Things I Wish I Hadn't Seen



I had originally written this post on Saturday night, sitting in my hotel room in Nairobi, waiting for my flight home. I'm glad I didn't post it because it is just too dark, and quite frankly it makes me cry. But I still want to say something about what I was thinking that night, because this is a lifestyle blog about me and what I do, think and feel, and while I try to stay cheerful, it would be a complete false representation of my life if I didn't occasionally mention the difficult stuff. So here goes.

This picture above means a lot to me. Believe it or not it's the unbearably sad representation of what I experienced on my last trip to Kenya. This time around I came across some things I wish I hadn't. My job means that I see a lot of animals who are subjected to poor welfare standards, but I have never seen such atrocious things as I did on this trip.

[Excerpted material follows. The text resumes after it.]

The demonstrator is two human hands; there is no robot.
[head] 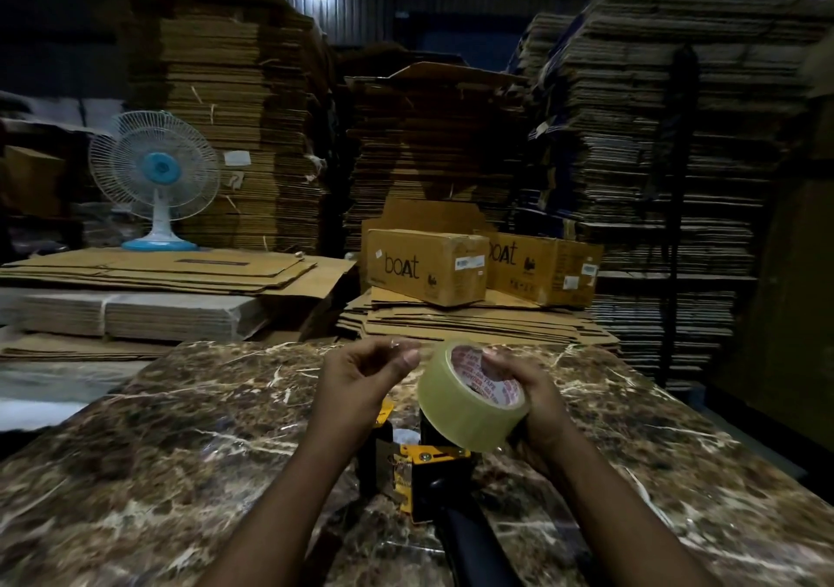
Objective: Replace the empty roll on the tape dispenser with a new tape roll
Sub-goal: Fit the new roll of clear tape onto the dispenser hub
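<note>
One new tape roll (469,399) is gripped by the right hand (530,395) above one tape dispenser (424,464) lying mid-counter (180,428). Something thin, possibly the tape end, is pinched by the left hand (361,374).

- The tape roll (469,399) is see-through yellow, with red words on a white ring inside.
- The tape dispenser (424,473) is black and yellow.
- The table (158,473) is dark brown with white wiggly lines, like marble.
- The fan (155,176) far on the left is white and light blue.
- The boxes (426,266) are brown with black letters.
</note>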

This poor dog is terrified, and with good reason. What its owner did to it after I took this picture does not bear writing about, but it was mild in comparison to some of the pain I saw other animals experiencing last week. The suffering that I came across over the last five days I'm afraid will stay imprinted on my mind forever.

For the first time ever I stopped to consider if I can continue doing what I do. I quite literally cannot stand the pain sometimes. Every time I see an animal suffering, I take personal responsibility for it, it's just what happens whether rational or not. And the guilt I feel when I am unable to do anything never goes away, and it sits so heavy within me sometimes. But I know I won't stop, and giving up never helped anyone. Change is happening in animal welfare, slowly but surely things are getting better. And staying positive is so important, and I'm getting better at that all the time.

I know some of you who follow my blog have animals. Please, for me, go and give them a cuddle and be thankful that they ended up with you, and are safe and loved. And never let them go.

P.s. I promise not to blog about the hard stuff too often. This is meant to be a happy place and I want to keep it that way.